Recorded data

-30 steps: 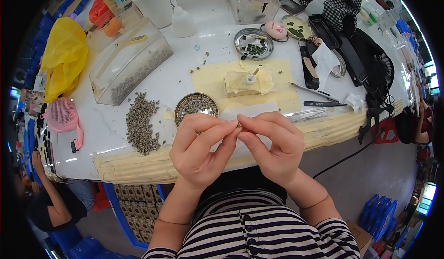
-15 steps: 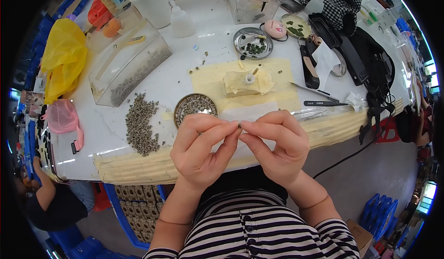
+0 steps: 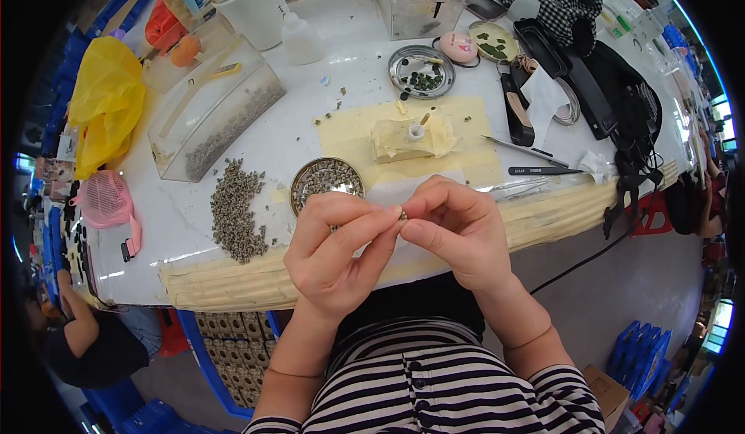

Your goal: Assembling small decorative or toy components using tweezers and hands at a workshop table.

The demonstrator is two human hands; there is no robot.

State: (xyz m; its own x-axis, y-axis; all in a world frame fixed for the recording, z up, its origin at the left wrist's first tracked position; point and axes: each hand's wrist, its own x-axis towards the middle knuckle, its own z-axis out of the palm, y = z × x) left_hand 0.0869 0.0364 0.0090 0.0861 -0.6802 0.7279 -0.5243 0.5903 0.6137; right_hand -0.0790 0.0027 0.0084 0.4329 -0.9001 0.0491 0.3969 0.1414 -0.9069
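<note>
My left hand [image 3: 334, 252] pinches a tiny metal part [image 3: 403, 216] between thumb and forefinger, above the table's front edge. From the other side, my right hand [image 3: 464, 240] closes its thumb and forefinger on the same part. It is too small for its exact kind to show. Just behind my left hand is a round tin [image 3: 327, 179] of small metal parts, partly covered by my fingers. To its left lies a loose pile of similar greyish parts [image 3: 238, 210]. A white sheet of paper lies under my hands.
A taped block [image 3: 403, 141] holds a small white nozzle-like piece. Tweezers [image 3: 543, 171] lie to the right. Farther back are a dish of dark green pieces [image 3: 421, 72], a clear bin [image 3: 217, 120], a white squeeze bottle [image 3: 301, 40] and a yellow bag [image 3: 107, 104].
My right hand has turned slightly, its thumb and forefinger shifting around the tiny part. More of the part shows between the fingertips now. My left hand has barely moved.
</note>
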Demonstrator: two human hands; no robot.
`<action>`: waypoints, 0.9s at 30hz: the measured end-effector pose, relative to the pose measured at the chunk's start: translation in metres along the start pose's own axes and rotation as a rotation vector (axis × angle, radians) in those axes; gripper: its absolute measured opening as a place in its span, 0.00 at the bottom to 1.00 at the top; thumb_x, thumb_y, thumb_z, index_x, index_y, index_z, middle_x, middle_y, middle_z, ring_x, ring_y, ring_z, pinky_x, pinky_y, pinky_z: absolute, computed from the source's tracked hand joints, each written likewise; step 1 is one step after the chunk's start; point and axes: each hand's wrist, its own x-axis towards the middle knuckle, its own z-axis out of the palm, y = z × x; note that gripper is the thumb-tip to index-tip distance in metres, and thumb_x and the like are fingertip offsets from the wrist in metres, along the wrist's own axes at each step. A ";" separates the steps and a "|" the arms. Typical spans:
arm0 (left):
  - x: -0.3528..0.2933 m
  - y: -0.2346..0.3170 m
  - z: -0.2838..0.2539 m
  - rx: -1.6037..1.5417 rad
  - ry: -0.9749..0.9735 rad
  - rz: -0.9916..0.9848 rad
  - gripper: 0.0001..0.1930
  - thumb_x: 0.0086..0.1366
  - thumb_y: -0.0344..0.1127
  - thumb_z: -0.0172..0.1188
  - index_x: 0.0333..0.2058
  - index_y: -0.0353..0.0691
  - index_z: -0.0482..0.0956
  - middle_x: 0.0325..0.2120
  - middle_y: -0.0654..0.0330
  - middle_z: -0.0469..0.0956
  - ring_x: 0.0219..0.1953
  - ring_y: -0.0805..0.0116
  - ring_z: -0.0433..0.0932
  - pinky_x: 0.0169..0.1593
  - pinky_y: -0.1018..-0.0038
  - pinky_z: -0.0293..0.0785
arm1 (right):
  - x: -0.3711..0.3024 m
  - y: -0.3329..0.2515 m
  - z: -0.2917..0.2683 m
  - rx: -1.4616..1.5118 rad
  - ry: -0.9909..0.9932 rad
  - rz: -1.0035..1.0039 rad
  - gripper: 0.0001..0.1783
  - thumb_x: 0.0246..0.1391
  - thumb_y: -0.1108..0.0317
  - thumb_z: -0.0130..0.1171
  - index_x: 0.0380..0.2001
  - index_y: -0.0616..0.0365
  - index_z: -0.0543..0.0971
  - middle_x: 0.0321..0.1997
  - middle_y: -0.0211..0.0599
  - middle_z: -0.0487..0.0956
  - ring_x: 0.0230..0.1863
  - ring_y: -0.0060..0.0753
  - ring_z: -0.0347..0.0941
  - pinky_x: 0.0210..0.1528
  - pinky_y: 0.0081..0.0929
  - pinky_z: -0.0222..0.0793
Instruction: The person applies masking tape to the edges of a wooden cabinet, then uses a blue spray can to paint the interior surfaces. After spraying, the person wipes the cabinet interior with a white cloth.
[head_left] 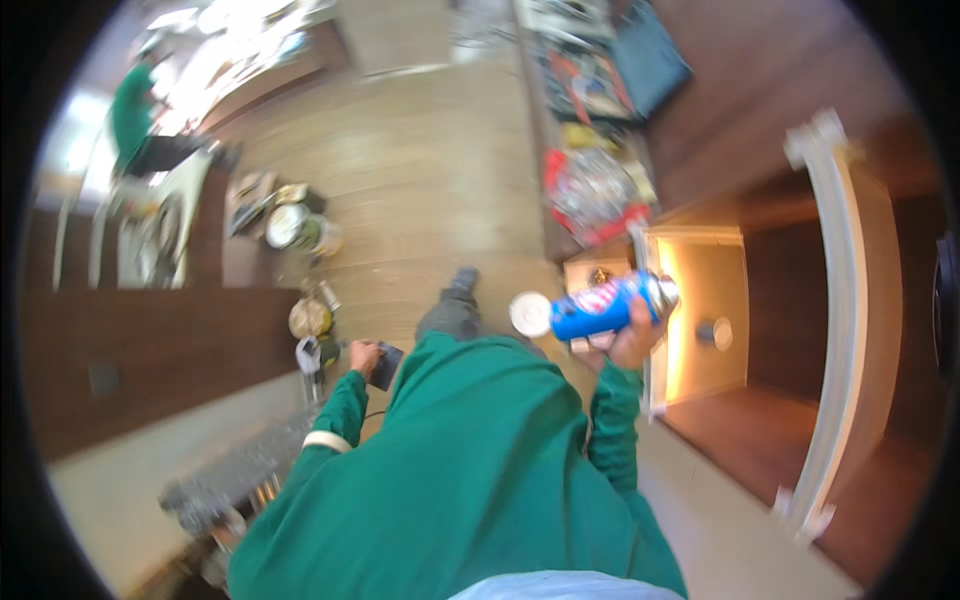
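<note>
My right hand (636, 342) is wrapped around a blue can (592, 308) with red and white print. The can lies nearly level, its silvery top end pointing right toward the lit cabinet opening. Just off its left end is a white round lid-like disc (530, 314); I cannot tell whether the two touch. My left hand (365, 357), low at my left side, is closed on a dark flat rectangular piece (386, 368), whose kind I cannot make out.
A wooden cabinet with a lit niche (705, 330) and a pale taped frame edge (843, 300) stands at right. Ahead are a tool-filled tray (590, 85) and a red plastic bag (597, 195). Tubs (288, 226) stand on the floor at left. Another person (135, 120) sits far left.
</note>
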 end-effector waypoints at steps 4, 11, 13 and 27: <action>0.037 -0.018 -0.006 -0.191 -0.080 0.143 0.15 0.49 0.23 0.62 0.39 0.30 0.81 0.27 0.55 0.82 0.27 0.66 0.80 0.33 0.73 0.77 | -0.025 -0.010 0.012 -0.042 -0.171 0.048 0.38 0.42 0.75 0.69 0.57 0.57 0.64 0.42 0.39 0.75 0.40 0.30 0.75 0.43 0.30 0.75; 0.047 0.035 -0.003 0.015 -0.146 0.172 0.14 0.51 0.23 0.59 0.39 0.30 0.81 0.26 0.58 0.81 0.25 0.68 0.79 0.30 0.75 0.75 | -0.058 -0.006 0.000 -0.187 -0.176 -0.058 0.41 0.41 0.76 0.70 0.59 0.56 0.62 0.42 0.35 0.75 0.42 0.25 0.76 0.47 0.26 0.73; 0.034 0.064 -0.005 0.165 -0.127 0.184 0.16 0.51 0.21 0.57 0.40 0.31 0.81 0.25 0.58 0.80 0.24 0.69 0.77 0.29 0.75 0.73 | -0.064 -0.005 -0.002 -0.160 -0.183 -0.029 0.42 0.42 0.76 0.70 0.59 0.56 0.60 0.42 0.36 0.75 0.41 0.25 0.76 0.46 0.26 0.74; 0.011 0.138 0.012 0.122 -0.380 0.220 0.21 0.48 0.21 0.57 0.44 0.30 0.81 0.26 0.57 0.80 0.26 0.70 0.76 0.30 0.76 0.71 | -0.054 -0.003 -0.005 -0.299 -0.167 -0.126 0.47 0.40 0.65 0.73 0.62 0.58 0.59 0.42 0.39 0.78 0.42 0.27 0.76 0.49 0.27 0.72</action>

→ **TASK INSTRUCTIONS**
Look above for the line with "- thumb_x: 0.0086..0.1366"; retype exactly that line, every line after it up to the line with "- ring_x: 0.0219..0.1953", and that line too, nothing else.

→ **SOLUTION BELOW**
  - thumb_x: 0.0086..0.1366
  - thumb_y: -0.0344..0.1127
  - thumb_z: -0.0172..0.1188
  - index_x: 0.0333..0.2058
  - index_y: -0.0353..0.0691
  - index_z: -0.0482..0.0956
  - middle_x: 0.0325..0.2120
  - middle_y: -0.0654..0.0330
  - middle_z: -0.0469..0.0956
  - ring_x: 0.0219..0.1953

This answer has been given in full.